Un diverso approccio alla morte
Questa crisi ci sta dicendo molto anche sul rapporto che le diverse culture d’Europa e del mondo hanno di fronte alla morte. Prima di tutto nel modo stesso in cui viene conteggiata una persona morta, questione già ampiamente dibattuta: se viene conteggiata come decesso di una persona che ha contratto il virus, o per cui la causa principale del decesso è il virus. Ma anche il modo in cui le autorità, i media e la popolazione stessa hanno reagito all’arrivo del virus sono molto diverse. Lo vediamo bene in Svizzera, dove se in Ticino la preoccupazione è elevata, a Zurigo, a quanto pare, si continua ad avere una vita più o meno normale nonostante la chiusura delle attività non essenziali. Chi ha ragione tra l’Italia e la Svezia?

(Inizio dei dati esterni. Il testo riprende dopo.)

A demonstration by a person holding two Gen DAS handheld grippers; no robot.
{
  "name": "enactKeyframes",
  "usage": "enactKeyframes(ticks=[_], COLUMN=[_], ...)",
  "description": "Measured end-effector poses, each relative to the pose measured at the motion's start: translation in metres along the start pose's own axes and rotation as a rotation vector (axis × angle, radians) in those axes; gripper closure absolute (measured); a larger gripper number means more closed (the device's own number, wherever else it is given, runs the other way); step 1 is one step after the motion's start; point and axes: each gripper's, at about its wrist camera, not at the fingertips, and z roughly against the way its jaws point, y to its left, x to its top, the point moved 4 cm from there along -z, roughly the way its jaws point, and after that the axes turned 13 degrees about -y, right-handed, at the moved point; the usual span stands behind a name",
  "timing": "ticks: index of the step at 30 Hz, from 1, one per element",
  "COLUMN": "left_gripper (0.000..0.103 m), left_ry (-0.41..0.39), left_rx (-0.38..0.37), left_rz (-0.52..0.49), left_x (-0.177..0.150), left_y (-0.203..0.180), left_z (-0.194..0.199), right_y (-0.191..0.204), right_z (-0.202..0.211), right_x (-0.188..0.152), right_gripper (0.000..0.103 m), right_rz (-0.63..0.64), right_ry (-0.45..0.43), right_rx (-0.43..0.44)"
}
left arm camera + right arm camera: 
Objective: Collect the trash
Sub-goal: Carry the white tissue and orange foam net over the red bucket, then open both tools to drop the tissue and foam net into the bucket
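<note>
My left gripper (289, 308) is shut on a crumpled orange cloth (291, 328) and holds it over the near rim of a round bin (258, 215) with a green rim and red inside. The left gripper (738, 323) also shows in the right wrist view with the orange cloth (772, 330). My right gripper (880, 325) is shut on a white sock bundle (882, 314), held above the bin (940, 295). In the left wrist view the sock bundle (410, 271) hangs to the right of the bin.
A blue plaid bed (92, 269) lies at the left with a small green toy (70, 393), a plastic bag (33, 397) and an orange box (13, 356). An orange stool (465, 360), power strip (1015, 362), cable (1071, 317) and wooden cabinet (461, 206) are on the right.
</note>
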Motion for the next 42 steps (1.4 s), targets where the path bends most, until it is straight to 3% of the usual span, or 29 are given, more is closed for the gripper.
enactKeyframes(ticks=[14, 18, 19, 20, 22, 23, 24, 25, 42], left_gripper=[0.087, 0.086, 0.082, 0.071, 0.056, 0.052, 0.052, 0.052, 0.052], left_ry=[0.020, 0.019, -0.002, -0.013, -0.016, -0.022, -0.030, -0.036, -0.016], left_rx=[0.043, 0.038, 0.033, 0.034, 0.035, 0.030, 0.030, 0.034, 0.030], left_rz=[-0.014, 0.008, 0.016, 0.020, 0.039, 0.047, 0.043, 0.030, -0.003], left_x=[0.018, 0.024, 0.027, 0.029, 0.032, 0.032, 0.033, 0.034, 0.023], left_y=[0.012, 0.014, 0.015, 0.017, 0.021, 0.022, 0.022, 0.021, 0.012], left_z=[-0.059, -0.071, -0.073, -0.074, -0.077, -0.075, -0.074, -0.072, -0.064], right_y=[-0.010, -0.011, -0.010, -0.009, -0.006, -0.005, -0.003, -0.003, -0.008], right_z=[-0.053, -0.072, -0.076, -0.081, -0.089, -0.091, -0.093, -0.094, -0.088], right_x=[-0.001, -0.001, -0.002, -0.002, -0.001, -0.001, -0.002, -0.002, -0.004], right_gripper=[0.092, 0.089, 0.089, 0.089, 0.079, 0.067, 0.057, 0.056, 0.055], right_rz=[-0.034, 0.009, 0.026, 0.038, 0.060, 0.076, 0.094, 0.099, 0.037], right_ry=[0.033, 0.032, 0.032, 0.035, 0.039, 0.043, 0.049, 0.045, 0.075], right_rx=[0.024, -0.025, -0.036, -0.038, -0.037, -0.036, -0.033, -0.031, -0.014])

L’Italia che chiude tutto per arginare l’emergenza sanitaria, o la Svezia che non lo fa perché anche la salute mentale e le ripercussioni sociali ed economiche (violenze domestiche, disoccupazione, ecc.) devono essere prese in considerazione? Sono approcci diversi e la questione fa riflettere sul rapporto che noi stessi, popoli delle regioni d’Europa e individui (perché ognuno in questo è diverso in funzione della sua esperienza personale) abbiamo con la morte e con l’idea stessa di eutanasia, anch’essa accettata generalmente più al Nord che al Sud.
Il fattore culturale, quindi, è parte integrante nel modo in cui stiamo vivendo lo stesso identico problema oggettivo: un virus sconosciuto per cui ancora non esiste un vaccino né cure specifiche. Le differenze non sono solo nelle infrastrutture (sanitarie, economiche, sociali, ecc.), non sono solo nel metodo di conteggio dei decessi, ma anche nella percezione stessa del fenomeno tramite le lenti del fattore culturale (il sociologo francese Bourdieu lo chiamava "habitus") che è parte integrante del nostro modo di percepire e rappresentare la realtà. Ed è solo grazie a un confronto, non solo degli aspetti sanitari, economici e sociali e di come in futuro affrontare altre pandemie, ma anche dei diversi modi di percepire quello che sta succedendo che arriveremo a una comprensione globale e condivisa del fenomeno, cosa che la separazione in stati, cantoni, regioni, ecc. non sempre facilita.